Lima tahun kemudian, dia telah bertransformasi total. Ia kini adalah ahli bedah ortopedi terkemuka, seorang hacker tingkat atas, arsitek peraih medali emas di industri konstruksi, dan bahkan terungkap sebagai pewaris konglomerat triliunan rupiah. Semua identitas rahasianya berhasil terbongkar satu persatu.
Sampai suatu hari, seseorang membongkar fakta mengejutkan bahwa di sampingnya ada dua bocah berusia empat tahun yang wajahnya mirip sekali dengan bayi kembar naga-phoenix milik seorang CEO ternama.
Melihat sertifikat perceraian mereka, sang mantan suami tak bisa lagi duduk tenang.

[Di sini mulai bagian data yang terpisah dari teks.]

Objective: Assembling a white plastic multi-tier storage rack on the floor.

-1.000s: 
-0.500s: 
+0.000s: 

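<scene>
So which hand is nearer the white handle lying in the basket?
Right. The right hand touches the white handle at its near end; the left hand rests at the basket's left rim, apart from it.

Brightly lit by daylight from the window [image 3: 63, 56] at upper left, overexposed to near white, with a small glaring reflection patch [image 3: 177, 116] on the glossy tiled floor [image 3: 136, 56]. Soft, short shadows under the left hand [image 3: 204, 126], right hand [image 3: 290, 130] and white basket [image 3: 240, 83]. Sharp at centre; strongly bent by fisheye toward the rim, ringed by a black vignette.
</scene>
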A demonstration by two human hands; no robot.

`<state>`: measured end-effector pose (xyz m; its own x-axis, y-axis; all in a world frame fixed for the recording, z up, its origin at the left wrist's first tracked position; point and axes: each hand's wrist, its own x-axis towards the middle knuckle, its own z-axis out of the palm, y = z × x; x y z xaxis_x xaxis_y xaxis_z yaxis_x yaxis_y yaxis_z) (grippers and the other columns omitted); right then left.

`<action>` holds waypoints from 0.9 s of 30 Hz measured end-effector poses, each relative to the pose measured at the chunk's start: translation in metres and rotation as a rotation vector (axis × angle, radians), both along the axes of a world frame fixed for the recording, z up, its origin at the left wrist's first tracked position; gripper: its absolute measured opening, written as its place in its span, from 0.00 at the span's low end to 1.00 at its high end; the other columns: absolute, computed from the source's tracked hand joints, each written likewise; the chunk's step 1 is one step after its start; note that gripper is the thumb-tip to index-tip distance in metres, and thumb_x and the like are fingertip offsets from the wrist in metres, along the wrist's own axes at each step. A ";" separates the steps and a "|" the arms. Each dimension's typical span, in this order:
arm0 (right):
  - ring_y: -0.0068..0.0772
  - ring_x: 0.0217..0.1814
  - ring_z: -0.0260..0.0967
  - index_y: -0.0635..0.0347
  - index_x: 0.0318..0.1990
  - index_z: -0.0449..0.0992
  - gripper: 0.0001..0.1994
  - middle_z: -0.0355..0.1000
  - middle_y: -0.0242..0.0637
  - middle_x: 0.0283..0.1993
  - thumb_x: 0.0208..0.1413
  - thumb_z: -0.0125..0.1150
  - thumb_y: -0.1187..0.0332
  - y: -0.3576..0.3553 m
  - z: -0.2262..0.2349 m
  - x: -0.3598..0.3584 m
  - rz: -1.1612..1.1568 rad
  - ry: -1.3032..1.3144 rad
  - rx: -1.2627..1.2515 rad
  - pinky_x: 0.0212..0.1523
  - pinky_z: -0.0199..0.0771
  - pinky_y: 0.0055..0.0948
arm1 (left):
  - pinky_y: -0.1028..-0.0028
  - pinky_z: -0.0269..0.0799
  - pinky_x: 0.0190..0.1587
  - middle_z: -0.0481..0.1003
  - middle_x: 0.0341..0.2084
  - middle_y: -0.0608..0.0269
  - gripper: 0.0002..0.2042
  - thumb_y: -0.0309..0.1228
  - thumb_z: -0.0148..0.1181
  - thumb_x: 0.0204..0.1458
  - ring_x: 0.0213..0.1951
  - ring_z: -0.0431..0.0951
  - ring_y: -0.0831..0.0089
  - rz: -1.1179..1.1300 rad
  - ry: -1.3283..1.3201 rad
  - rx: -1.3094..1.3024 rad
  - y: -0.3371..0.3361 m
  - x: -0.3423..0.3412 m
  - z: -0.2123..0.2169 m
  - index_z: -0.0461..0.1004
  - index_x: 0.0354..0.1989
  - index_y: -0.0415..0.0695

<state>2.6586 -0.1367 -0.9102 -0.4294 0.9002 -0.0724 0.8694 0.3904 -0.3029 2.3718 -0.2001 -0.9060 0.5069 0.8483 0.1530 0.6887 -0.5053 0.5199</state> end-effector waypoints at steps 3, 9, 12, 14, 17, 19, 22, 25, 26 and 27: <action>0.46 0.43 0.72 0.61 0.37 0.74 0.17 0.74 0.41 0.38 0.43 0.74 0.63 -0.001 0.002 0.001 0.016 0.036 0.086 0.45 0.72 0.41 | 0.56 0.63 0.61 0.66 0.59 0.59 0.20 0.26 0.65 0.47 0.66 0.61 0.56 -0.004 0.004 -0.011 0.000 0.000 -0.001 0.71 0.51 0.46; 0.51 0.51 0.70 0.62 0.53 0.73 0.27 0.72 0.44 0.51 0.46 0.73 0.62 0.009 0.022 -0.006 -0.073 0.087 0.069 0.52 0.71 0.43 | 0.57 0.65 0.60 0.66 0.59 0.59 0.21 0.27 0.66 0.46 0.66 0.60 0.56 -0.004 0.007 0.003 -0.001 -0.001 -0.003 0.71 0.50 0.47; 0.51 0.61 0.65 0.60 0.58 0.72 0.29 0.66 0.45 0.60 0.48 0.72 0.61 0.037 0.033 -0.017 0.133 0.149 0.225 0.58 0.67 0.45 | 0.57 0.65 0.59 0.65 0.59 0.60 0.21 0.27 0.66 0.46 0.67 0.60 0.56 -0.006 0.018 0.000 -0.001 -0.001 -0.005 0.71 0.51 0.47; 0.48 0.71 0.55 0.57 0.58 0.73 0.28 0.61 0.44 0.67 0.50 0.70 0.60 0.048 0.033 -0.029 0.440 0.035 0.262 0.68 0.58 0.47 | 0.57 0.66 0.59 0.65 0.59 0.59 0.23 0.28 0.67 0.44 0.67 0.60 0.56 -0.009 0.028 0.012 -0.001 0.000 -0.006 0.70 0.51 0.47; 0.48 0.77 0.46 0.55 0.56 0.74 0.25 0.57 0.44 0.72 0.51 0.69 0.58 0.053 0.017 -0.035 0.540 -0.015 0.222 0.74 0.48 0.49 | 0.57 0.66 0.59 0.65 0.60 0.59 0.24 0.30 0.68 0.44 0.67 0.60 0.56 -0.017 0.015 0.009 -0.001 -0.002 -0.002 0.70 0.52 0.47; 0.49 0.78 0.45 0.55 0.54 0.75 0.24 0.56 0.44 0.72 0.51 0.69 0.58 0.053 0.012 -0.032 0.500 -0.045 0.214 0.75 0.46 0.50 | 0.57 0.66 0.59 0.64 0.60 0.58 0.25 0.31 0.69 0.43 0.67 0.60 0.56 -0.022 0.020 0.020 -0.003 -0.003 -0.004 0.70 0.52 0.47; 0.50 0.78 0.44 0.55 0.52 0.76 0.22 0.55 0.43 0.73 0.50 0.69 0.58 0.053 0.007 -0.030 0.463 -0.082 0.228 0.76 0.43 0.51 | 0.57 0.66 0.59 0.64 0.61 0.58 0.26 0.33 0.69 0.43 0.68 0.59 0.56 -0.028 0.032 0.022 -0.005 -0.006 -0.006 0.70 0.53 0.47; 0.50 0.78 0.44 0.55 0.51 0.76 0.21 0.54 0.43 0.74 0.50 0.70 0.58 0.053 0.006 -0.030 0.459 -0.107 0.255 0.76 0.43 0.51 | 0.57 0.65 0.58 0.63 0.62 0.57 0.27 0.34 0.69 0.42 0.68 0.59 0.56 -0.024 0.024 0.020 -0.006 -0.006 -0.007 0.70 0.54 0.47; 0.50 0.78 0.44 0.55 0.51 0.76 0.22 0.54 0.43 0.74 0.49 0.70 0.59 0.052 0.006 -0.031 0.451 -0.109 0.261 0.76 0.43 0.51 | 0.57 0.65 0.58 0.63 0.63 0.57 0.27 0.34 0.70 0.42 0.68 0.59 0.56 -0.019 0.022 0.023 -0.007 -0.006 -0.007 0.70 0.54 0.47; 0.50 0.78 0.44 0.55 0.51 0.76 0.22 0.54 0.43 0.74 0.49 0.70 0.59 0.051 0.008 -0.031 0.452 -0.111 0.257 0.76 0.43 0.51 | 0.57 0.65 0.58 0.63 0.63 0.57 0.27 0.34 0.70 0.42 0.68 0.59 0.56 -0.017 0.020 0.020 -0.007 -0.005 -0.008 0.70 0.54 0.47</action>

Dengan gegas dia memojokkan mantan istrinya, mendesaknya ke dinding, dan dengan suara bergetar penuh emosi dia bertanya, "Mantan istriku yang cantik, bukankah ini saatnya kau memberiku penjelasan?"
Dimanjakan oleh Miliarder setelah Dikhianati
Emily dan suaminya yang miliarder berada dalam pernikahan kontrak; dia berharap bisa memenangkan cintanya melalui usaha. Namun, ketika suaminya muncul dengan seorang wanita hamil, dia putus asa. Setelah diusir, Emily yang tunawisma diambil oleh seorang miliarder misterius. Siapa dia? Bagaimana dia mengenal Emily? Yang lebih penting, Emily hamil.